The headlines have been sensational.
The public has reacted with anger and fury.
But in the end, prosecutors have stayed money-laundering charges against a Richmond-based company, Silver International Investments Ltd., and two men—Caisuan Qin and Jain Jun Zhu—that arose out of the RCMP's massive E-Pirate probe. It investigated how ill-gotten cash was allegedly washed through B.C. casinos.
A Public Prosecution Service of Canada spokesperson told the Vancouver Sun's Gordon Hoekstra that "the charges did not meet its prosecution test, which stipulate there be a reasonable prospect of conviction on evidence likely to be available at trial and it would serve the public interest".

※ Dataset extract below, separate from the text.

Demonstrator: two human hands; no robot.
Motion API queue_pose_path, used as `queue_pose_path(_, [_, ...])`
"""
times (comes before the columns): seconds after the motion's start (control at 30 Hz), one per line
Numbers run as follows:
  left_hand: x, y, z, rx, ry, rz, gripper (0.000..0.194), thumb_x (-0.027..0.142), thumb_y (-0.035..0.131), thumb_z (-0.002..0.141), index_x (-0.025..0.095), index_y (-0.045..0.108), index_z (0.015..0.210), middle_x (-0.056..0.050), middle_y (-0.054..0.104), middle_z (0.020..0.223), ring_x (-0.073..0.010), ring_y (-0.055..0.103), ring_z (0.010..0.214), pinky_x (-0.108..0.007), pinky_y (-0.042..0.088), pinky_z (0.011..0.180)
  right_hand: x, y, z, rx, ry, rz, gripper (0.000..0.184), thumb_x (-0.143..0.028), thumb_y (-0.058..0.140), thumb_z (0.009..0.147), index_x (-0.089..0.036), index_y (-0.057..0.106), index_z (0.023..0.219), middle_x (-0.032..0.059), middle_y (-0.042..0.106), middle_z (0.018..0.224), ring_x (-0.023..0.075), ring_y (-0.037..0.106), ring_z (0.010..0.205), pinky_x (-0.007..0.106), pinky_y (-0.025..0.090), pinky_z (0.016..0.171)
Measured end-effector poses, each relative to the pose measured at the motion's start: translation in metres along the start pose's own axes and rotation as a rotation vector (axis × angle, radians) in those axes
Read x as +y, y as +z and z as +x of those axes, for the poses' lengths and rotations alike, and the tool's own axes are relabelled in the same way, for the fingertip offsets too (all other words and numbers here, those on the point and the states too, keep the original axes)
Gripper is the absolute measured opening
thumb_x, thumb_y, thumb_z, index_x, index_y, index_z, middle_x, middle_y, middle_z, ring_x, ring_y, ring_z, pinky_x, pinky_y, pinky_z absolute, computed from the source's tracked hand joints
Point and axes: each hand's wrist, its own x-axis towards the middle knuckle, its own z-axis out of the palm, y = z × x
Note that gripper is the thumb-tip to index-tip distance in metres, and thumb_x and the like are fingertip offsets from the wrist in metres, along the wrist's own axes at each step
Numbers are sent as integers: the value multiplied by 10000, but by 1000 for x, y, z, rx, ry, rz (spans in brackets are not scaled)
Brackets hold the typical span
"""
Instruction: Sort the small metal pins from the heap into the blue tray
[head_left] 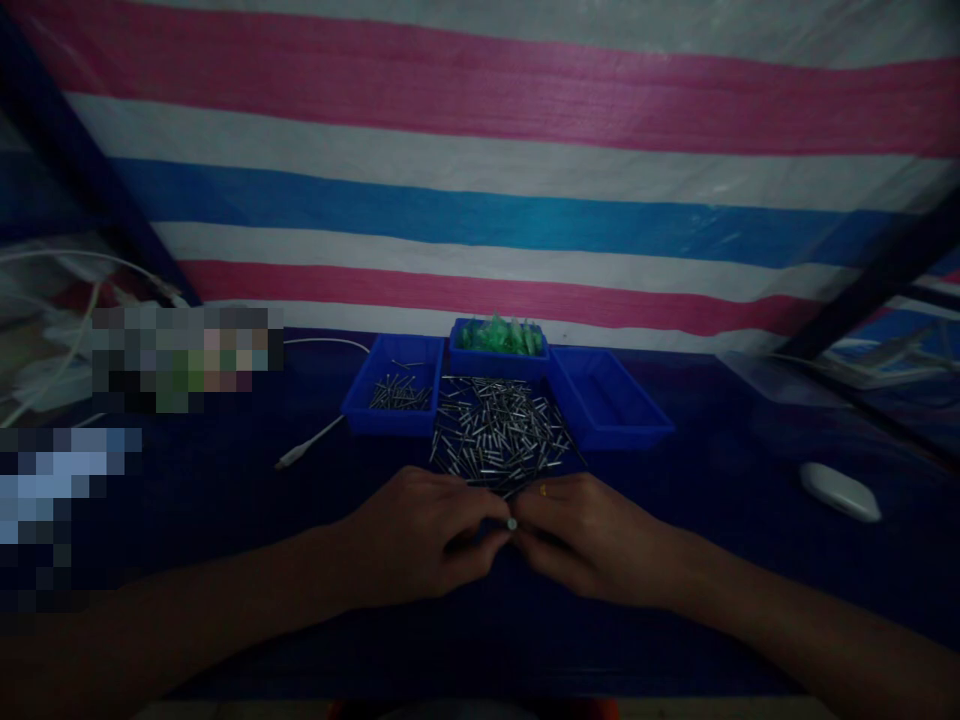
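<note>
My left hand (433,525) and my right hand (581,530) meet at the middle of the table, just in front of a loose pile of thin metal pins (499,425). Thumb and fingers of each hand are closed in a pinch. Between the fingertips shows a small piece with a round, pale end (511,524); both hands touch it, and the rest of it is hidden. The right hand wears a ring (543,490). Dim light leaves the exact kind of the pins unclear.
Around the pile stand a left blue tray (390,420) with some pins, a back blue tray (499,362) of green plastic pieces, and a right blue tray (611,400). A white cable (300,452) lies left, a white rounded case (838,490) right. Striped sheeting (480,215) hangs behind.
</note>
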Motion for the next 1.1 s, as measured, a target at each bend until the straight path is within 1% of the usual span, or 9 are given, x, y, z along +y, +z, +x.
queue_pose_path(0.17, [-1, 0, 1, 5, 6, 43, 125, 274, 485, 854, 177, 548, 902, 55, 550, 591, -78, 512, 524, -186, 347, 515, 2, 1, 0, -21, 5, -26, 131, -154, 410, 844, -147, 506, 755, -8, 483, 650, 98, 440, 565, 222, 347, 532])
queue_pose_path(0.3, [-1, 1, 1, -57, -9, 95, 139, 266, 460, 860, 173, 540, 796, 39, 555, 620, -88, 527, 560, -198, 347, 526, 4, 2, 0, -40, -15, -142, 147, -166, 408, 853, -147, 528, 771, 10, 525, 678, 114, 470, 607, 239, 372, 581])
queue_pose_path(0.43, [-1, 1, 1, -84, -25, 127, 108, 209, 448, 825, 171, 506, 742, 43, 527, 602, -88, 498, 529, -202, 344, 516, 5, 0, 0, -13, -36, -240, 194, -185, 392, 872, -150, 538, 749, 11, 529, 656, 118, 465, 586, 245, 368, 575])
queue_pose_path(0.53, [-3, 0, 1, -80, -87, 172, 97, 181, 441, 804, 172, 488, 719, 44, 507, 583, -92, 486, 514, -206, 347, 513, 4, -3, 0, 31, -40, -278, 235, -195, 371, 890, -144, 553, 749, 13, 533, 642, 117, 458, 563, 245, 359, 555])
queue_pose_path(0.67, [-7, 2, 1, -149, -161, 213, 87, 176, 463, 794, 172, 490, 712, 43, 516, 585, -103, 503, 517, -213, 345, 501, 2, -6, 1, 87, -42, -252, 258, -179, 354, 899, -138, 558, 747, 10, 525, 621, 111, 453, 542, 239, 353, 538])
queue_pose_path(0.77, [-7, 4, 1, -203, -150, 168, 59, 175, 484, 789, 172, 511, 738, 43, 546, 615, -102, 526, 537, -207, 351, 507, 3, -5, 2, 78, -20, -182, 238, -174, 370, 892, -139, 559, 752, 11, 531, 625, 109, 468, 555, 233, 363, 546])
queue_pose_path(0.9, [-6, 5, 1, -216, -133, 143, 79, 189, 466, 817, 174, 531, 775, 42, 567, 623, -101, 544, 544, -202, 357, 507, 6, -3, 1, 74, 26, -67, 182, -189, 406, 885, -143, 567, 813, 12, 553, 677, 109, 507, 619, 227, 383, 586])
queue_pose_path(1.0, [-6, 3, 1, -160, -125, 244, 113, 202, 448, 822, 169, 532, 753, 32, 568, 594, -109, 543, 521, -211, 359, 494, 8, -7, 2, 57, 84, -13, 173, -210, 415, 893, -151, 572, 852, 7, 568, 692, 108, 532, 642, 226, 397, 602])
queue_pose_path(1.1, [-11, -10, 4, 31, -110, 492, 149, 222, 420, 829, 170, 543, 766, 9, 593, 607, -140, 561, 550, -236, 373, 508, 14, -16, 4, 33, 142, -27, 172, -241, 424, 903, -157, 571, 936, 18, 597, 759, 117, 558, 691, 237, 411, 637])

Meanwhile, the media's heavy coverage of money laundering—which has been fuelled in part by the Dirty Money report commissioned by Attorney General David Eby—has contributed to a Sinophobic backlash on various websites.
This week, for example, a commenter on the Global B.C. News site included this comment about "the chinese": "I wonder how long before push come to shove before we push back with great violence."
That was followed by this response: "Yup kill them all..."
These public calls for violence came in response to a Global B.C. story about a secret RCMP report about money being laundered into real estate. The report included a plea for greater resources from Ottawa to address the issue—just as finance ministry officials are working on next year's federal budget.
Last month, Eby issued a statement to OnePacificNews insisting that anyone "who uses the German report to legitimize anti-Chinese sentiment is intentionally distorting the findings in order to perpetuate racist attacks".
“Any criminal actions, such as threats or hate crimes, should be brought to the appropriate local law enforcement agency," Eby declared.